The diverse student backgrounds and reduced content time mentioned above provided a challenging learning environment.

Approximately 85 to 90% of the cohort come from the more technically-orientated BSc-type courses within our School and 10–15% from MHM. The service arrangements were managed by Engineering colleagues who also managed MHM student attachment to the module. The decision to reduce weekly contact hours from 2 to 1.5 h was made so that other core modules (mainly programming for the technical students) could receive an additional 30 min weekly.

The main challenge was to keep all the students on all six courses challenged and engaged, however the courses ranged from BSc Music Technology and Software Development through to BA Music Technology and Popular Music. The latter group including students who were studying music and leading on instruments such as piano, brass, wind, harp etc.

Unfortunately, the module has been polarising student satisfaction for many years; it was not enjoyed by all students, seen as being unchallenging for some and too difficult and technical for others. For many, they developed digital life-skills to help promote a music career that wasn’t yet fledged and most enjoyed the video element in term 2. So the challenge was to take roughly the same taught content (agreed by the various course leaders) and make it more engaging and useful to all the students.

3 Motivation and Justification of the Flipped Classroom Approach

During 2010 to 2013, the author was engaged in providing screencast lecture content and summative feedback for students and wanted more exposure to technologies that utilised video and voice recording, not least to gain enhanced broad digital literacy skills.
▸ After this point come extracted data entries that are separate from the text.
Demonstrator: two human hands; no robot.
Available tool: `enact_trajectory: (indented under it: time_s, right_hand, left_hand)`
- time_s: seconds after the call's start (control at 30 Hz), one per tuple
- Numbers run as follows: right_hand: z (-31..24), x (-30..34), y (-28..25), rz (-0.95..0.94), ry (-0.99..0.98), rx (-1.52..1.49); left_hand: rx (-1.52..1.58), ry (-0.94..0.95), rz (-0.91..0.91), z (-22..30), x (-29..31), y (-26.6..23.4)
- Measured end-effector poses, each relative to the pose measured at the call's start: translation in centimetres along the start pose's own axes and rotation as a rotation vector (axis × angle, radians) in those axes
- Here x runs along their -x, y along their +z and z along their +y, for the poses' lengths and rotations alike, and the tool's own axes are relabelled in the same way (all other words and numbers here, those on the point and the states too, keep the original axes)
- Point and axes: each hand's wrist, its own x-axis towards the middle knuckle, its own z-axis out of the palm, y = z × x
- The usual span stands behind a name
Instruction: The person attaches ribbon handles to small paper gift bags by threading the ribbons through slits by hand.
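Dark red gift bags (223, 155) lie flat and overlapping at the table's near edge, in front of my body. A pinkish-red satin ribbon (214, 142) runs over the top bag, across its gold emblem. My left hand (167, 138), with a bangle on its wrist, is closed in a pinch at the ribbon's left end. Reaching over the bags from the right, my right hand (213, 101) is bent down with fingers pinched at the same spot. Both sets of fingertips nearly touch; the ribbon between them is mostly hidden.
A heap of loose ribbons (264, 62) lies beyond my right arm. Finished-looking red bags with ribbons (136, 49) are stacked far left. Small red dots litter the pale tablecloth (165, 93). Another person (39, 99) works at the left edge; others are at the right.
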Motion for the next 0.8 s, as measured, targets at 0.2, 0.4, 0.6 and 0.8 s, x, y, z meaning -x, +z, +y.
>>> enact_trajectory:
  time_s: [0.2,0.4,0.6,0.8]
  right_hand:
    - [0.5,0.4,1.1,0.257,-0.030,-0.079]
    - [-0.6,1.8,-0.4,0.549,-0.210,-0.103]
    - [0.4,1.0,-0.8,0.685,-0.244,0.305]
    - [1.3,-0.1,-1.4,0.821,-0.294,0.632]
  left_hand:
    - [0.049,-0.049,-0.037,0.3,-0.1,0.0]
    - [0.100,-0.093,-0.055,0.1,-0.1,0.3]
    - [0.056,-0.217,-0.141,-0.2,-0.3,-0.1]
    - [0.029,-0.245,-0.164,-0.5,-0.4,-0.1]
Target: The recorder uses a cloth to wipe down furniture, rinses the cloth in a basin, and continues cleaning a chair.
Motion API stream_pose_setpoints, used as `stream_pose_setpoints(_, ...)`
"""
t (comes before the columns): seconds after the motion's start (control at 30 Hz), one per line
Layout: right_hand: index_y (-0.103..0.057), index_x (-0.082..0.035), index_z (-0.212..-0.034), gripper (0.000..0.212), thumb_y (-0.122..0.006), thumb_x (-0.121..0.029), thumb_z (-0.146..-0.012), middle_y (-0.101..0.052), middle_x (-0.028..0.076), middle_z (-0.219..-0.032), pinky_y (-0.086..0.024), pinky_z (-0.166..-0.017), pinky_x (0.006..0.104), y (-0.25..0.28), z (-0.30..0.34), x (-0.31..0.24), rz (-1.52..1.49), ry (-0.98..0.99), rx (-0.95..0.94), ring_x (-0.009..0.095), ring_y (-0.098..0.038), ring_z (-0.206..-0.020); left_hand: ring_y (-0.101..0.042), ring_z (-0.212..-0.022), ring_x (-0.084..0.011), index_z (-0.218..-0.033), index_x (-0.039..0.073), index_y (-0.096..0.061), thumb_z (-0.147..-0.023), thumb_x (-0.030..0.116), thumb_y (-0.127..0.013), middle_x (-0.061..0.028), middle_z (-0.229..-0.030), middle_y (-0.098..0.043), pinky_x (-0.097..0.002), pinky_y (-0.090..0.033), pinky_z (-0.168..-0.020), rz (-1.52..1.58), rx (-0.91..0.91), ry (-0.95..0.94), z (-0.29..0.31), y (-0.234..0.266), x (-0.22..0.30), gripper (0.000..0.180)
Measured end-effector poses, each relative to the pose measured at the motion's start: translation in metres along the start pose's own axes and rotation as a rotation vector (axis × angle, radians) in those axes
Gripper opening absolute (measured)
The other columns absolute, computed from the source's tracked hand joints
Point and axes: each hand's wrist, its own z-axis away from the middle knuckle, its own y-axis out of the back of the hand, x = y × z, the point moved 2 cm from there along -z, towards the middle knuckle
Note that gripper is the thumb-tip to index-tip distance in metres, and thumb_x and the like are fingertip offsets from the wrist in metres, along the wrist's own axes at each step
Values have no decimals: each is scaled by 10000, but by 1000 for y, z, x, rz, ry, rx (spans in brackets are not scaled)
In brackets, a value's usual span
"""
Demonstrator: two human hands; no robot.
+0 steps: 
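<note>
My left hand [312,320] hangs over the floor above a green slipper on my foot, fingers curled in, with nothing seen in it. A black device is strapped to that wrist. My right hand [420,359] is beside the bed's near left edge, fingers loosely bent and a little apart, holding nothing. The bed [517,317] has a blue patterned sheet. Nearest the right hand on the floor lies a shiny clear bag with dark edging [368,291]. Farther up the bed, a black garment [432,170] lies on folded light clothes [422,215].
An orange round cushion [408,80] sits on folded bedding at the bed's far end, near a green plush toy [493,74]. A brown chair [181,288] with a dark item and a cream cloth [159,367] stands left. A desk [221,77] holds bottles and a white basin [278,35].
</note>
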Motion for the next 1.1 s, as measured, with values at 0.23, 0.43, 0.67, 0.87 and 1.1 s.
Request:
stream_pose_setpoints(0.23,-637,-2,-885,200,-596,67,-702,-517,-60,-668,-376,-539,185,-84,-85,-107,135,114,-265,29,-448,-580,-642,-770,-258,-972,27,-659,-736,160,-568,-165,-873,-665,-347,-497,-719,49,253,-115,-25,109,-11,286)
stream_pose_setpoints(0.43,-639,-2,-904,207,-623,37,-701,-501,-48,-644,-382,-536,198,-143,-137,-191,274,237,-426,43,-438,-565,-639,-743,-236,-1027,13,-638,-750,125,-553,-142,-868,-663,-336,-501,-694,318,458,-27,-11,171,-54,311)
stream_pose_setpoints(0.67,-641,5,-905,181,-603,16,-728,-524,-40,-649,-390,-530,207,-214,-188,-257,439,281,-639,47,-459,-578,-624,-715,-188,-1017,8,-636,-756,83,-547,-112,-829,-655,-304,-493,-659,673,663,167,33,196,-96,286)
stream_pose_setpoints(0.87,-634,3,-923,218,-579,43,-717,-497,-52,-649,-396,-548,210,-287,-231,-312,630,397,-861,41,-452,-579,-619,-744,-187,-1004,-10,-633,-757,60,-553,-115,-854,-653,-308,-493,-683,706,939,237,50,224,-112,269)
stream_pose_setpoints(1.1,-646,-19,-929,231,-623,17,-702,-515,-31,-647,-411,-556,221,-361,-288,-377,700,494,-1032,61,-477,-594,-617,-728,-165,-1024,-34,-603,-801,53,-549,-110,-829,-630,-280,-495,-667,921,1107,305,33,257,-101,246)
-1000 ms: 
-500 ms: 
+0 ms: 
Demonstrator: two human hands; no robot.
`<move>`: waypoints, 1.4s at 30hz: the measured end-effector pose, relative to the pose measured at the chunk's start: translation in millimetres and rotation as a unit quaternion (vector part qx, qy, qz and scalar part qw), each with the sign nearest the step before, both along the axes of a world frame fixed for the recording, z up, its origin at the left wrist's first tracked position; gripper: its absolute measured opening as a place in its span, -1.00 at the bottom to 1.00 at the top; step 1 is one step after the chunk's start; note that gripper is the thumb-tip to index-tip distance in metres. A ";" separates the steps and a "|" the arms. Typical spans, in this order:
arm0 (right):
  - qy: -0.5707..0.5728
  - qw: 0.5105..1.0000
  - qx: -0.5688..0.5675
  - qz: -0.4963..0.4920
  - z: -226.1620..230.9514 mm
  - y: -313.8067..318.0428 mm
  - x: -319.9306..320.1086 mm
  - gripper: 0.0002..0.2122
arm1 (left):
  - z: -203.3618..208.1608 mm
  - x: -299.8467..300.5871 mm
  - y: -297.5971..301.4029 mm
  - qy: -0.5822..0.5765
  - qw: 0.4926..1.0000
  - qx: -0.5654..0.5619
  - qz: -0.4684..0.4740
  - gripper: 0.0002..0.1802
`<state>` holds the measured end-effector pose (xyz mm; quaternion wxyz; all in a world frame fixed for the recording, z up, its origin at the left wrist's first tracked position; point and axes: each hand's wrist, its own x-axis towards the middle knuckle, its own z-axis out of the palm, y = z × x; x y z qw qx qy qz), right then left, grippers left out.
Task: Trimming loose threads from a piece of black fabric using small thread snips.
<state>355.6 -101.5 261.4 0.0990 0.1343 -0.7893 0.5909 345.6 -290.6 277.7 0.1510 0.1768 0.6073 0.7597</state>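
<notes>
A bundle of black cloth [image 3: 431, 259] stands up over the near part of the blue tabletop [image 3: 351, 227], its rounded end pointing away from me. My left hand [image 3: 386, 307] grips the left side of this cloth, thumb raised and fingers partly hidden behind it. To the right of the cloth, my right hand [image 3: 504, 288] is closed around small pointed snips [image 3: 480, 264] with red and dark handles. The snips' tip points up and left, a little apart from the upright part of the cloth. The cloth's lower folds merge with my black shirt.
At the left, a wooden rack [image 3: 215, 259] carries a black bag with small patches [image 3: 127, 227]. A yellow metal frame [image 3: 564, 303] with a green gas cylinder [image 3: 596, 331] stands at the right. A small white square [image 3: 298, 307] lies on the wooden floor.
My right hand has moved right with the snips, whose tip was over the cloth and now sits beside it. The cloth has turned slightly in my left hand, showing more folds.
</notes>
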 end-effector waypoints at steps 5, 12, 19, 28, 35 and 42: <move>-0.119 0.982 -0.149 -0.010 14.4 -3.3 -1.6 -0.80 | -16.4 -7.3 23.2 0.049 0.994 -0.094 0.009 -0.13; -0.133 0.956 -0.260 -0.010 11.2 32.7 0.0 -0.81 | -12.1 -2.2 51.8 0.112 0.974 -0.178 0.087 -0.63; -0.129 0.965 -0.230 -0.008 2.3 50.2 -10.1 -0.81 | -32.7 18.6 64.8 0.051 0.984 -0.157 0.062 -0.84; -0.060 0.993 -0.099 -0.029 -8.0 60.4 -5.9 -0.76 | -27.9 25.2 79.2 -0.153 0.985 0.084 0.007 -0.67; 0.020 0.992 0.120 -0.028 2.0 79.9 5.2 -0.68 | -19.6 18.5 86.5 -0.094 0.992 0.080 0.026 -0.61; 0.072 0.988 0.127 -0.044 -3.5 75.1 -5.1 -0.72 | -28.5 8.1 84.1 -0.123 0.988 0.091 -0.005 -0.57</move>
As part of this interest, the author attended an internal Facilitating Online Learning course in 2013. It was designed for those wanting to undertake distance learning courses and gain exposure to cutting-edge webinar technology. The desire to attend was primarily to gain exposure to the webinar software (Adobe Connect) and to become more comfortable in front of a webcam for live, recorded virtual meetings and screencasts.

Whilst the webinar element was very empowering, the presentation of materials via a bespoke VLE module was itself presented using the flipped classroom approach and demonstrated an engaging learning environment. This approach entailed:

  • Pre-reading of set materials before entering the virtual webinar meeting, including occasional completion of tasks (Wikis, Discussions etc.);

  • Pre-reading included academic papers, blog articles and embedded video resources;

  • Each week’s learning materials centred around the practical use and engagement of the VLE and webinar software;

  • All class sessions were hosted remotely on the webinar software;

  • A set of webinar facilities was demonstrated: chat, polls, live voice and camera; and

  • The facilitators also presented applications from their desktop through the webinar software (Word, PowerPoint etc.).

Over 20 years ago, King (1993) referred to the traditional taught lecture as the ‘Sage on the stage’ and commented that whilst some subjects work well with this approach, there was merit in learning stemming from more of a facilitation process, referred to as the ‘Guide on the side’. The flipped classroom approach identifies with the latter and is an instructional approach, combining a greater mix of delivery methodologies of learning resources, including student discussions, group working, collaboration on online tools and encouragement to reflect more. In effect, potentially covering all of Bloom’s Taxonomy (Gilboy et al. 2015).

In their work with HE students in Public Health, Galway et al. (2014) found that students generally liked the flipped approach to learning new content. Over 80% of students preferred the flipped classroom with blended online learning materials and problem-solving exercises in a classroom environment. Some students commented that they were more aware of subject-related news articles and more reflective about what the new material meant and how it related to learning in other areas/modules. Some of their students also commented that they felt obligated to do the pre-reading before arriving in the session because it is part of the course set-up, otherwise they tended not to engage with reading. Some students can initially have difficulty and/or resent what they perceive and too much reading/learning in the early weeks of such a course and this can impact negatively on student satisfaction (Critz and Knight 2013; Missildine et al. 2013), although this impact tends to lessen as they become used to the pre-loading of weekly work over the course of the academic year.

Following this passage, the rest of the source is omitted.